Job 14: Inner Resurrection Practice
Job 14:5-17 - A Neville Goddard interpretation
Read Job 14 in context
Scripture Focus
Biblical Context
Job presents life as divinely set, with bounds and a fixed time. He contrasts death's seeming finality with the tree’s hopeful revival, hinting at an inner awakening beyond mortality.
Neville's Inner Vision
Suppose that the days and months are not merely external facts but the conditions of your inner state. When you read that a man’s days are numbered, hear it as the limitation you have accepted in consciousness. The tree that is cut down but will sprout again is your own inner life, which, though it seems dormant, can be revived by the scent of water—the symbol of your feelings, imagination, and faith.

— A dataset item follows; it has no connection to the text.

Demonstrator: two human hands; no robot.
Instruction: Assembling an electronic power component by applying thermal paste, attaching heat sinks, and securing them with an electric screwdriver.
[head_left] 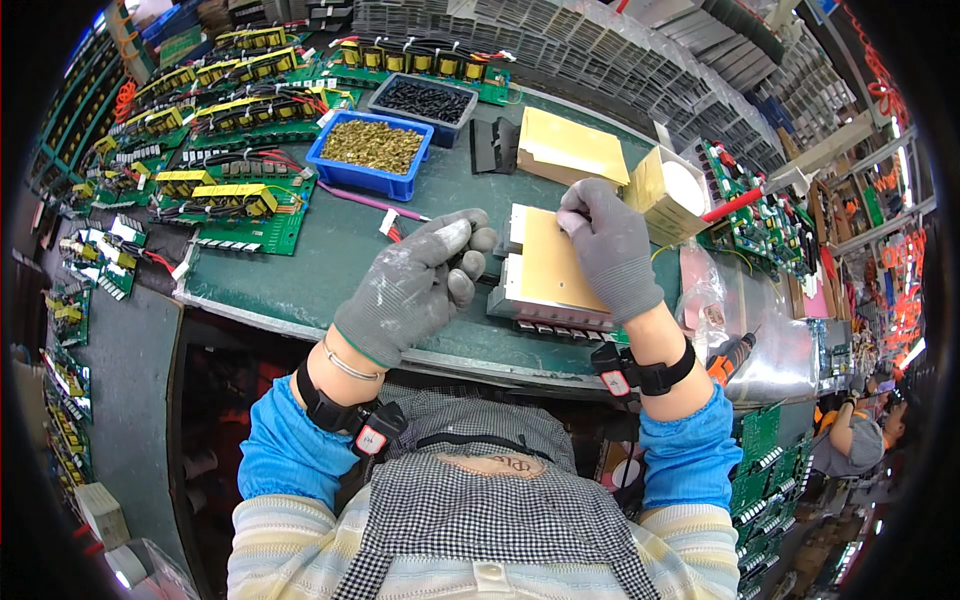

The phrase 'as an hireling' and 'his day' speaks of a shift in how you measure time; you can revise it from struggle to rest in the conviction that your change is already accomplished in the I AM. Death is not extinction but a dream of the mind, a sleep until the inner call wakes you. When Job asks, 'If a man die, shall he live again?' you are invited to answer within: yes, for the change comes when you assume the state of renewal—calling and being answered by the Father within. Your sin-tally and guilt are nothing but thoughts to be sewed up and sealed in the imagination; your true nature awaits the act of belief that you are already risen.
Practice This Now
Close your eyes and assume the state of renewal now; silently declare, 'I am in my appointed time of change.' Feel the inner water reviving the root of my life and live from that feeling in the day ahead.